START SUPPLIED DATA

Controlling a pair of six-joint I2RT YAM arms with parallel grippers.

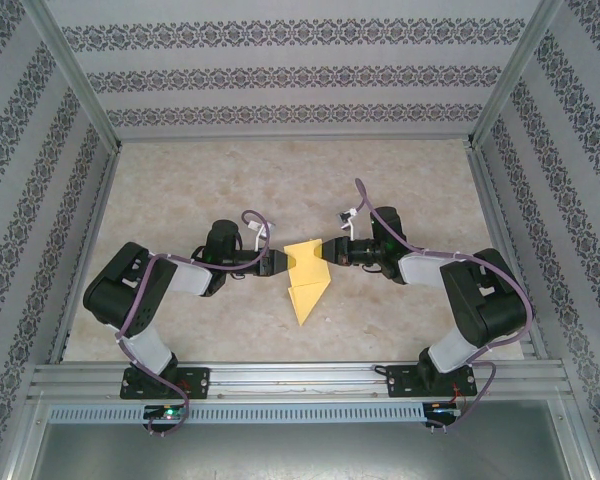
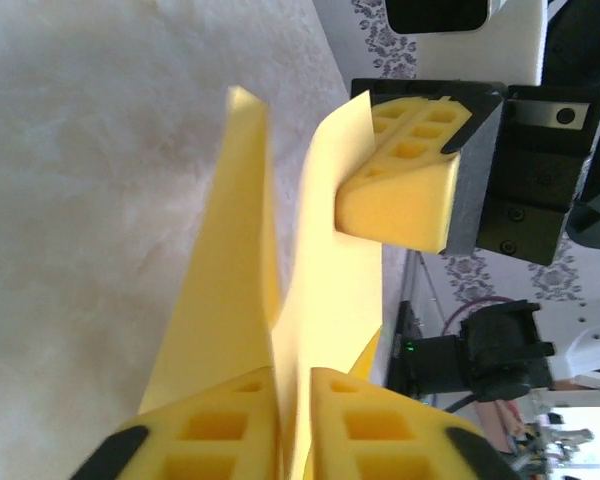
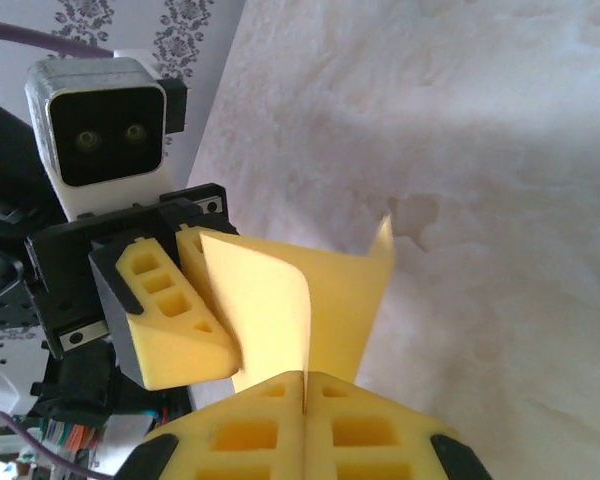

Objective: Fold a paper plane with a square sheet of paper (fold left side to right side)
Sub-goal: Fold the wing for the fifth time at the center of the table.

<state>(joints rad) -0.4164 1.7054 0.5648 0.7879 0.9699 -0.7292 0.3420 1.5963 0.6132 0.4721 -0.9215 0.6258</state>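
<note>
- Right wrist view: shut flat on one edge of a raised flap of the square sheet of paper point(image 3: 315, 300), the pads of the right gripper point(image 3: 303, 385) meeting with only the yellow sheet between them.
- Same view, at the flap's opposite edge: left gripper point(image 3: 208, 300), one yellow pad in front of the paper and the other partly hidden behind it.
- Left wrist view: jaws narrow, a slim gap between the two pads point(image 2: 210, 440), with the paper standing edge-on inside that gap; cannot tell whether pinched or merely enclosed.
- Beyond those pads: two yellow layers rising and splaying apart, the farther one curving up to the right gripper's pad.
- Top external view: both grippers facing each other tip to tip, the folded paper lifted between them, left jaws at its left edge and right jaws at its right.
- Below the held part: a pointed yellow triangle hanging down, its tip aimed at the near edge of the worktop point(image 1: 180, 180).
- Overall place: about midway between the left and right edges of the worktop, slightly nearer the near edge than the far one.
</note>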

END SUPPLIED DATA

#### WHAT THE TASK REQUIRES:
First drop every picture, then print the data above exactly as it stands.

#### SOLVED EXERCISE:
Controlling a pair of six-joint I2RT YAM arms with parallel grippers.


Objective: Fold a paper plane with a square sheet of paper (fold left side to right side)
Sub-goal: Fold the wing for the fifth time at the center of the table.

<state>(joints rad) -0.4164 1.7054 0.5648 0.7879 0.9699 -0.7292 0.3420 1.5963 0.6132 0.4721 -0.9215 0.6258</state>
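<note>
- Right wrist view: shut flat on one edge of a raised flap of the square sheet of paper point(image 3: 315, 300), the pads of the right gripper point(image 3: 303, 385) meeting with only the yellow sheet between them.
- Same view, at the flap's opposite edge: left gripper point(image 3: 208, 300), one yellow pad in front of the paper and the other partly hidden behind it.
- Left wrist view: jaws narrow, a slim gap between the two pads point(image 2: 210, 440), with the paper standing edge-on inside that gap; cannot tell whether pinched or merely enclosed.
- Beyond those pads: two yellow layers rising and splaying apart, the farther one curving up to the right gripper's pad.
- Top external view: both grippers facing each other tip to tip, the folded paper lifted between them, left jaws at its left edge and right jaws at its right.
- Below the held part: a pointed yellow triangle hanging down, its tip aimed at the near edge of the worktop point(image 1: 180, 180).
- Overall place: about midway between the left and right edges of the worktop, slightly nearer the near edge than the far one.
</note>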

The answer to this exercise has been written out completely.